* [WHAT TO WORK ON] Among the records below, find the lines with the word "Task" and copy them.

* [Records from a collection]
★ ★ ★ ★ ★

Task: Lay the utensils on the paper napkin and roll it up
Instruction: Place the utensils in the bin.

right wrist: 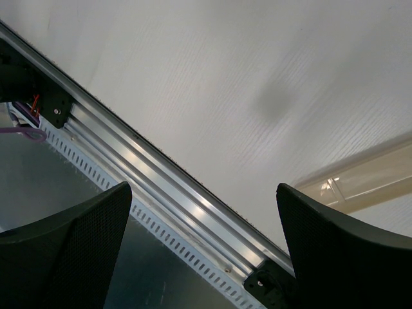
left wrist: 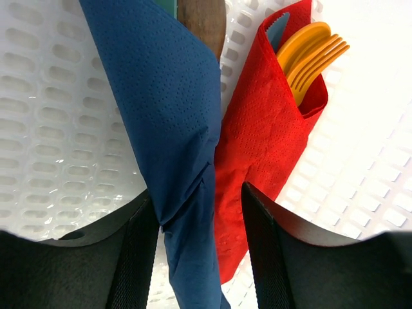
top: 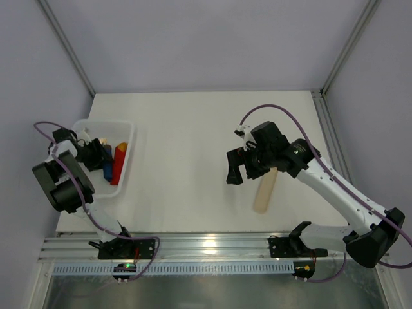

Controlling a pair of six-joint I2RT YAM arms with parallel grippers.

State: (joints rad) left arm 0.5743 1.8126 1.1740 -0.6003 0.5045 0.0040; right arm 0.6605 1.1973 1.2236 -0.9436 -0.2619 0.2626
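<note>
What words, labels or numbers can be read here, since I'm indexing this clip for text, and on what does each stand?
None: no readable text in any view. The blue napkin roll, red napkin roll, orange fork, white bin, beige bar and metal rail bear no print that shows.

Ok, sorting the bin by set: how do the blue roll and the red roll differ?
The blue roll is navy, the red roll bright red. Orange fork tines poke from the red roll; only a brown end shows above the blue roll. Both are dotted paper wraps lying side by side in the white bin.
</note>
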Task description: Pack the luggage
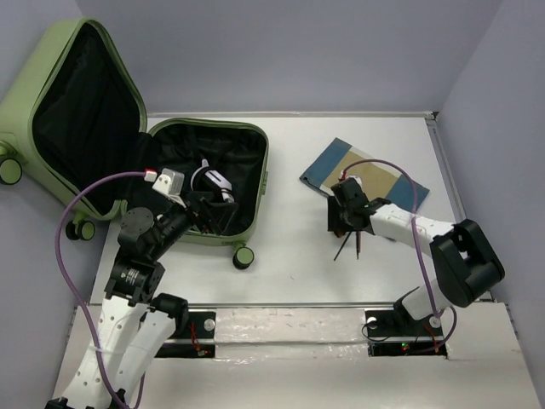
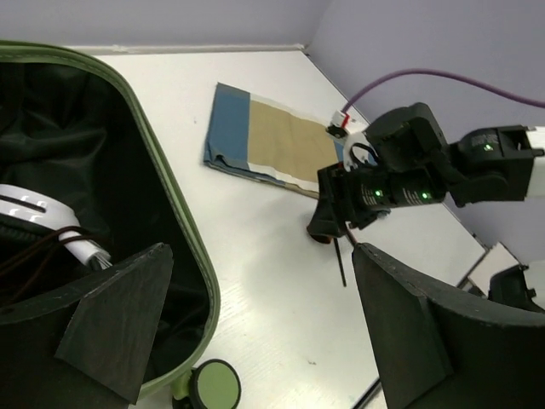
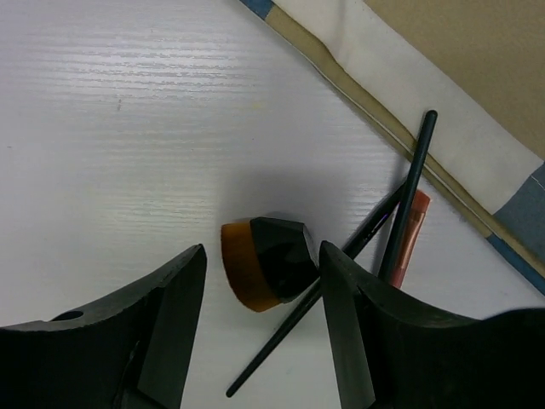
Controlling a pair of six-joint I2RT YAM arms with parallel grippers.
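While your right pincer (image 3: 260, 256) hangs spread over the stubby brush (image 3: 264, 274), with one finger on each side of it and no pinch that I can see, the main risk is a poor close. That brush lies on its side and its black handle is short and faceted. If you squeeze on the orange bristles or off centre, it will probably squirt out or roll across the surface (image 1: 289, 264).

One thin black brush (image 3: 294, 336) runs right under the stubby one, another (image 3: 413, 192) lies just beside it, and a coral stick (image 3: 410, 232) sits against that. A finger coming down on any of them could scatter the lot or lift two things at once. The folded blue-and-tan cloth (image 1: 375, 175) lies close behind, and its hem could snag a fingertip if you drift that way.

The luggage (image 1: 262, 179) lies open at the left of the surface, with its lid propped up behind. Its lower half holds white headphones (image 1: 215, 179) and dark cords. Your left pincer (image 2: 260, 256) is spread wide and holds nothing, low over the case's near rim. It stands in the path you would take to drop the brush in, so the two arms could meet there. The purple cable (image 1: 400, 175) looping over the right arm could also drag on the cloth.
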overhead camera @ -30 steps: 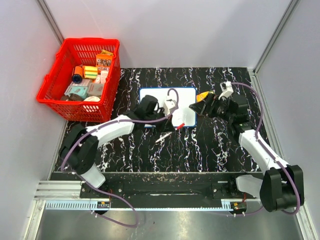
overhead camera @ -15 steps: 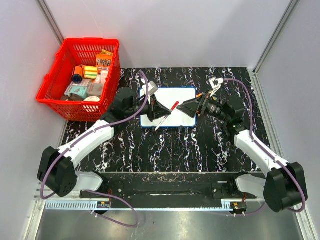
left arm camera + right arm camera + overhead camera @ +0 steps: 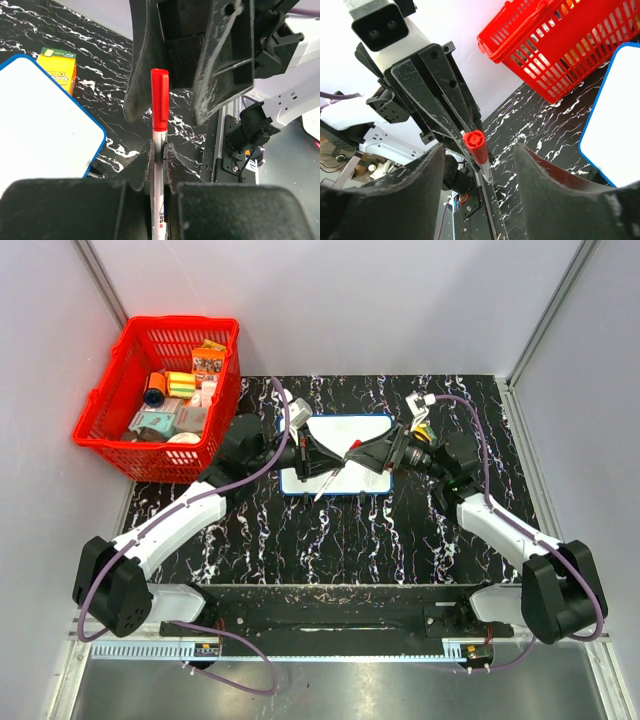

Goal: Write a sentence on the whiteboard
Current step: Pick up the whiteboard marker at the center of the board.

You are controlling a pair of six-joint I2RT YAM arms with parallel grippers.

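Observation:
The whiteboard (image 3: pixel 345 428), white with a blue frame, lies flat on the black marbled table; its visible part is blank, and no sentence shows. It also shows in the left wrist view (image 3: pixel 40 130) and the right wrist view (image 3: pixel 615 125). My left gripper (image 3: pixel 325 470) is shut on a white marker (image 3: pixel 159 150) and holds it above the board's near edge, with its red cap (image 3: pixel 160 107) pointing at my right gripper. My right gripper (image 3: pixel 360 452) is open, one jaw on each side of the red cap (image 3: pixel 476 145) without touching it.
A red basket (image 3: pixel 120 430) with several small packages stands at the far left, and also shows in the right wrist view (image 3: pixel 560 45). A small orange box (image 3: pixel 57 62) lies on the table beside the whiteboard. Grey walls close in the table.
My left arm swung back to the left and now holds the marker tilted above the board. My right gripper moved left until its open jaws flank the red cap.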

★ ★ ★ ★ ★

* [WRITTEN RESPONSE]
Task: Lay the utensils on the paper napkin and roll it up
Task description: Pack the luggage

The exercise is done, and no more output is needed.